If you are facing a tax bill in 2015, you may want to consider some giving to help lower your liability
It is the season of giving to others and many Canadians are getting into the spirit. According to the 2015 BMO Charitable Giving Poll, Canadians are planning to be generous this holiday season and continue their donating ways into 2016.
The average holiday donation is expected to be about $167. Donating to a favourite charity instead of giving gifts is becoming more and more popular. Many charities such as Plan Canada or World Vision actually have a catalog of “gifts” that are directed to areas of need. It is not every day you can give someone a goat or water sanitation.
The poll also showed Canadians are planning to donate nearly $700 to charities in the next year. The number of people planning to donate may be down slightly but the good news is the amount being donated is staying consistent.
There are a number of reasons to give money to charities and everyone has their own. And while it is secondary for most people, charitable donations also provide tax savings. Registered Canadian charities are allowed to issue receipts for donations so you can make a claim on your tax return.
Many charities are now issuing electronic receipts to reduce the amount of paperwork they have to handle. For example, if you supported someone’s moustache efforts during Movember, you could opt to have your charitable donation receipt emailed to you. Though it makes life easy for a charity, it does mean you need to be organized when it comes to tracking your receipts. Each one means you pay less tax so hang onto them.

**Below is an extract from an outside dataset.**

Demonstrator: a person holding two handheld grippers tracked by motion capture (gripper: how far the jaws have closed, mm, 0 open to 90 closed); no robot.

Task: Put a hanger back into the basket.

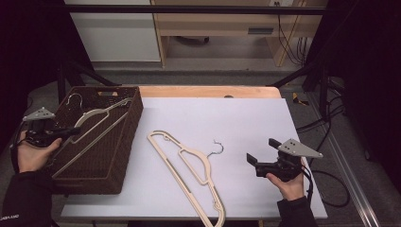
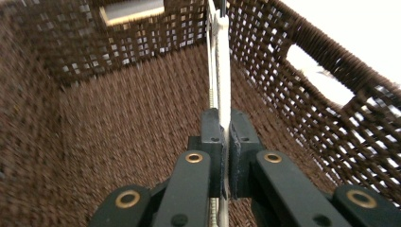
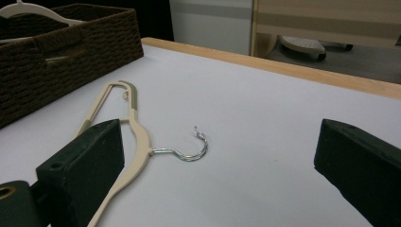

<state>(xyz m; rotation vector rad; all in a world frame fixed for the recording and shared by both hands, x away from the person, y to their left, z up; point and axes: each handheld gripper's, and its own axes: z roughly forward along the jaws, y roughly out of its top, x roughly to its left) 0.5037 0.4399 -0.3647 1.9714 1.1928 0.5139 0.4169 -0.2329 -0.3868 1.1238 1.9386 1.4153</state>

Charitable donations give you the most tax savings when you claim more than $200 at one time. You receive a 15 per cent federal credit for your first $200 in donations and then 29 per cent federally for every dollar over $200. So if you donate $500 in 2015, you get $117 in federal tax savings. And then you also need to factor in your provincial savings. If you are married or common-law, you can also combine your receipts to maximize your tax savings. Usually, the higher income earner should claim all or most of the donations.
Unlike other non-refundable credits, you are allowed to claim up to six years worth of charitable donations on one tax return. So if you do not break the $200 threshold for 2015, you may be better to hold onto your receipts until you file your 2016 tax return. This also means that if you find a receipt you missed from 2014 or earlier, you could add it to your pile for 2015.
The government did introduce the First Time Super Donor Tax Credit to try and encourage more Canadians to give. Available until 2017, the credit boosts the tax savings for a new or lapsed donor. If your donations total more than $200, it can produce a tax credit between 40 to 50 per cent depending on what province you live in.
The Canada Revenue Agency is cracking down on charitable giving tax schemes. For example, taxpayers have been told they could donate $1,000 to a charity and receive a tax receipt for more than the donation amount. There are a variety of reasons given for this increase. Sometimes it is marketed as more purchasing power in a third-world country.
Receiving a receipt for more than you donated is illegal. If you choose to participate in charitable scheme then the CRA will automatically review your return. If the donation results in a refund, the CRA will verify your return before you receive your refund. It will hold up the processing of your return for weeks. So make sure all of your receipts are valid.
If you are expecting to owe the government in 2015, you may want to consider making some charitable donations to help lower your tax payable. Donations made to registered charities by December 31 are eligible for your 2015 tax return. Even if you only have a few slips, make sure you keep them to claim in future years. It feels good to give but it also feels good to save a few extra dollars on your tax bill.